Simple bit manipulation question

I’m converting between two representations of arrays of bits. One is a vector storing 1 bit per element. The function ‘pack_bits’ will pack this into N bits per element. The function ‘unpack_bits’ will convert in the other direction.
I threw together some primitive code for pack_bits, but I’m guessing more elegant solutions are already available?

For example:

function pack_bits(inp::Vector{in_t}, bits_per_word::Integer, dir::Integer, out_t=Integer) where {in_t<:Integer}
    if bits_per_word > sizeof(out_t) * 8
        jlerror("bits_per_word > sizeof(type)*8")
    end
    if (length(inp) % bits_per_word != 0)
        jlerror("pack_bits: size % bits_per_sym != 0")
    end
    out = Vector{out_t}(Int(length(inp)/bits_per_word))
    for o = 1:length(out)
        ret = 0
        if dir > 0
            for b = 0:bits_per_word-1
                ret |= (inp[(o-1)*bits_per_word+b+1]&1) << b
            end
            out[o] = ret
        else
            for b = 0:bits_per_word-1
                ret |= (inp[(o-1)*bits_per_word+b+1]&1) << (bits_per_word - b - 1)
            end
            out[o] = ret
        end
    end
    return out
end

u = Vector{Int32}([0,0,0,1,1,0,1,1])
Pack_bits.pack_bits(u, 2, -1, Int32)
4-element Array{Int32,1}:
 0
 1
 2
 3

You could check out all the wonderful goodness of the builtin BitArray type in Base: https://github.com/JuliaLang/julia/blob/master/base/bitarray.jl

3 Likes

Thanks. I did look at that but don’t see how it would help.

Hi. You have a vector that stores 1 bit per element. What is the element type? Do you have the freedom to use elements of type Bool (where each element is 8 bits)? Or, are the elements always a fixed size Int (Int16, or Int32, or Int64 or the alike UInts)? Or do you need process different types of Vector elements?

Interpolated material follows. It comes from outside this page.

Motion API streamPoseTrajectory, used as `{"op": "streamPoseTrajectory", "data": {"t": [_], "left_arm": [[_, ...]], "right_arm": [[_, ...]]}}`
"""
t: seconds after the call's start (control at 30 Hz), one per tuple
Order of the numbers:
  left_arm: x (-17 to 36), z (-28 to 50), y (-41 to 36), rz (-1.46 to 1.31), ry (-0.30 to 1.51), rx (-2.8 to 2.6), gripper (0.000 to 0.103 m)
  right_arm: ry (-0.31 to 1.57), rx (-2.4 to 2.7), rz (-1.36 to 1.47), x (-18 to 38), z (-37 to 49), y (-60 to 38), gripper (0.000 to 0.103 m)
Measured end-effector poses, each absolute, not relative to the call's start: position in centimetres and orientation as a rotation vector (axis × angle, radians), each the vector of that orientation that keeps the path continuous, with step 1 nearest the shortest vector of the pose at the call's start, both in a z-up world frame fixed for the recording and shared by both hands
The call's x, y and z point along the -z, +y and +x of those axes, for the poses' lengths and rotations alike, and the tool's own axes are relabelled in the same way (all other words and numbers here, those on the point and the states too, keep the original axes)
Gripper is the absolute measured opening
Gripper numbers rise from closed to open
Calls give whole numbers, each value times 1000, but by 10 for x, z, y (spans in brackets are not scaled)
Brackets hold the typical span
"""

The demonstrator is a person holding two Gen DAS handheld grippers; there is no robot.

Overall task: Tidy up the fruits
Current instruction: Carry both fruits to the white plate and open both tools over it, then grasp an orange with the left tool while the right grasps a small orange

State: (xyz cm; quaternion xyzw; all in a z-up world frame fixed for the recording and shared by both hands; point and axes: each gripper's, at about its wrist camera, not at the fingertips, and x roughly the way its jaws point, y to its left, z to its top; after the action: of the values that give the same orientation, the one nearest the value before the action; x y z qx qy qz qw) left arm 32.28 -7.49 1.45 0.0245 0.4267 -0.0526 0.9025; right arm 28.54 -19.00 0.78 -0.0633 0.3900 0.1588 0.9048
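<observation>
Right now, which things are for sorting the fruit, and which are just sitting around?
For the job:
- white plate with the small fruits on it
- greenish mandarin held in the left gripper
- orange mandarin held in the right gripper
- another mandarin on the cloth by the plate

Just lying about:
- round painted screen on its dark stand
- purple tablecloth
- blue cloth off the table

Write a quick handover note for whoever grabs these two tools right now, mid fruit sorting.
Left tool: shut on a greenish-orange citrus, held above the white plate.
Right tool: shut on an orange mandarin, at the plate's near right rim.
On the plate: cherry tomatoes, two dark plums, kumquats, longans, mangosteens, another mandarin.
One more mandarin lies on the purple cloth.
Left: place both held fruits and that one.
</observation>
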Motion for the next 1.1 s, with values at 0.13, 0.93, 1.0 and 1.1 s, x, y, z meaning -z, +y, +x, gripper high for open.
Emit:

When the element type is known, the packbits part is easier to digest.

I had thought to leave input and output array types generic (vectors of integers of any size), but could change if it offered some advantage.

I assume that your input vector of values, whatever type those values may be, hold either { a zero (for false) or a one (for true)} or hold either { false or true }. Is that correct, or do you envision handling strings like “true” and “false”? – not that it matters.

The requirement that allows handling vectors Vector{T} of Bool or Integer types as boolean sentinals is that there is defined Bool(T) which accepts an element of type T and returns the corresponding boolean value. Bool(x::Bool) == x, Bool(x::T) where {T<:Union{Signed,Unsigned}} = isodd(x). That stuff should work without explicit coding (though Julia defines Bool(-1) as an InexactError).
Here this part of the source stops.